Eine zusätzliche Barkapitalerhöhung hat sich der Vorstand der Deutschen Wohnen für den Fall vorbehalten, dass mehr als 94,9 Prozent aller GSW-Aktien eingereicht werden. Hintergrund sind steuerrechtliche Überlegungen. Ab einer Übernahmequote von 95 Prozent müsste die Deutsche Wohnen nämlich Grundwerbsteuer auf die in Deutschland befindlichen Immobilien der GSW zahlen. Dem Vernehmen nach würde es sich um einen Betrag von immerhin rund 130 Mio. Euro handeln. Dieses Geld wollen sich die Frankfurter sparen. Da man die „letzten“ 5,1 Prozent umtauschwilliger GSW-Aktionäre nicht ausgrenzen darf, ist für diesen Teil eine spezielle Transaktion mit der Deutschen Bank geplant. Nach jetzigem Ermessen ist das aber wohl eher ein theoretischer Fall.
Zu berücksichtigen sind außerdem die Inhaber von Wandelanleihen der GSW Immobilien. Hierbei handelt es sich um ein Nominalvolumen von fast 183 Mio. Euro mit Endfälligkeit November 2019. Beim momentanen Wandlungspreis von 35,085 Euro würde sich die Anzahl der GSW-Aktien nochmals um etwa 5,2 Millionen Stück erhöhen. Da sich die Ausgangslage durch das Übernahmeangebot wesentlich verändert hat, erhalten die Gläubiger des „Convertibles“ das Recht auf vorzeitige Rückzahlung des Bonds oder die Wandlung in Aktie zu einem angepassten Preis.

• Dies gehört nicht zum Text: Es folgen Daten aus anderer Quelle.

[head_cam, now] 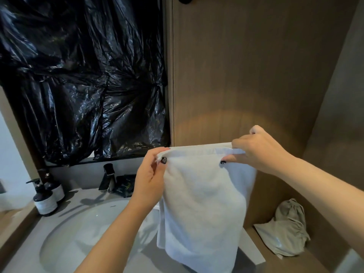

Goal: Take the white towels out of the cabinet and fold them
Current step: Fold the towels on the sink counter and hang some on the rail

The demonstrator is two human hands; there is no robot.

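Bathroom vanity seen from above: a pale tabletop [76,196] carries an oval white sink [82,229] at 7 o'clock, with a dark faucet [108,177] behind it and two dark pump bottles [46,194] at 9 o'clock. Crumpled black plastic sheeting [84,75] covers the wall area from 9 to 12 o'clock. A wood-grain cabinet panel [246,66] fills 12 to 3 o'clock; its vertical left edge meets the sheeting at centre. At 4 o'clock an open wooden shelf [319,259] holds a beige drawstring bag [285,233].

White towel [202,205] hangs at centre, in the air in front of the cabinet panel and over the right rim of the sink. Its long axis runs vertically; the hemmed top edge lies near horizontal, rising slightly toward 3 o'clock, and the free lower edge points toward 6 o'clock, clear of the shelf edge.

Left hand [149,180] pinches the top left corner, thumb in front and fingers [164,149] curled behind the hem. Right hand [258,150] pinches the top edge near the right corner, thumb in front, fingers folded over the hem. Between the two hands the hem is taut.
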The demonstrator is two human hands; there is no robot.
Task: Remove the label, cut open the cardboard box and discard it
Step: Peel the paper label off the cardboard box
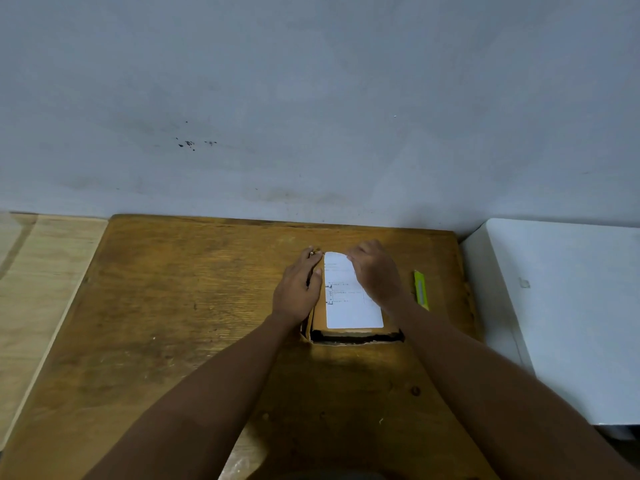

Allzu schnell schießen die Preußen allerdings nicht. Nach der außerordentlichen Hauptversammlung am 30. September werden die Angebotsunterlagen innerhalb einer vier- bis achtwöchigen Frist an die BaFin geschickt. Wenn die Finanzaufsicht ihr Plazet gibt, wird die Offerte veröffentlicht. Anschließend beginnt die vier bis maximal zehn Wochen dauernde Annahmefrist, welche nach dem Ablauf in der Regel nochmals um zwei Wochen verlängert wird. Soll heißen: In diesem Jahr geht die Transaktion nicht mehr über die Bühne – selbst wenn alles glatt geht. Offiziell wird mit einem Abschluss der Transaktion „im ersten Halbjahr 2014“ gerechnet. Noch keine abschließende Meinung zu dem Vorhaben hat sich derweil das Vorstandsteam von GSW Immobilien gebildet. Zwar kann ihrer Meinung nach „ein Zusammenschluss der GSW mit der Deutschen Wohnen operativ und industrielogisch grundsätzlich sinnvoll sein“. Bei wichtigen Aspekten wie der Angemessenheit des Tauschangebots bedarf es aber noch „weiterer Klärung“. Man darf also gespannt sein.
Querfeuer von anderen Immobilienkonzernen oder Finanzinvestoren ist derzeit nicht zu sehen. Für wichtige Entscheidungen, wie sie auf dem Aktionärstreffen Ende September gefällt werden, schreibt das Aktiengesetz aber eine Zustimmung von mindestens 75 Prozent des bei der Beschlussfassung anwesenden Kapitals vor. Laut den Statuten der Deutschen Börse befinden sich 100 Prozent der Anteilscheine im Streubesitz. De facto halten elf Investoren – darunter Adressen wie Sun Life Financial, Blackstone, BlackRock oder Credit Suisse – gut 42 Prozent an Deutsche Wohnen. Bestimmt laufen im Hintergrund längst Gespräche mit den Finanzprofis. Gegenanträge für das Aktionärstreffen finden sich auf der Homepage von Deutsche Wohnen derzeit nicht.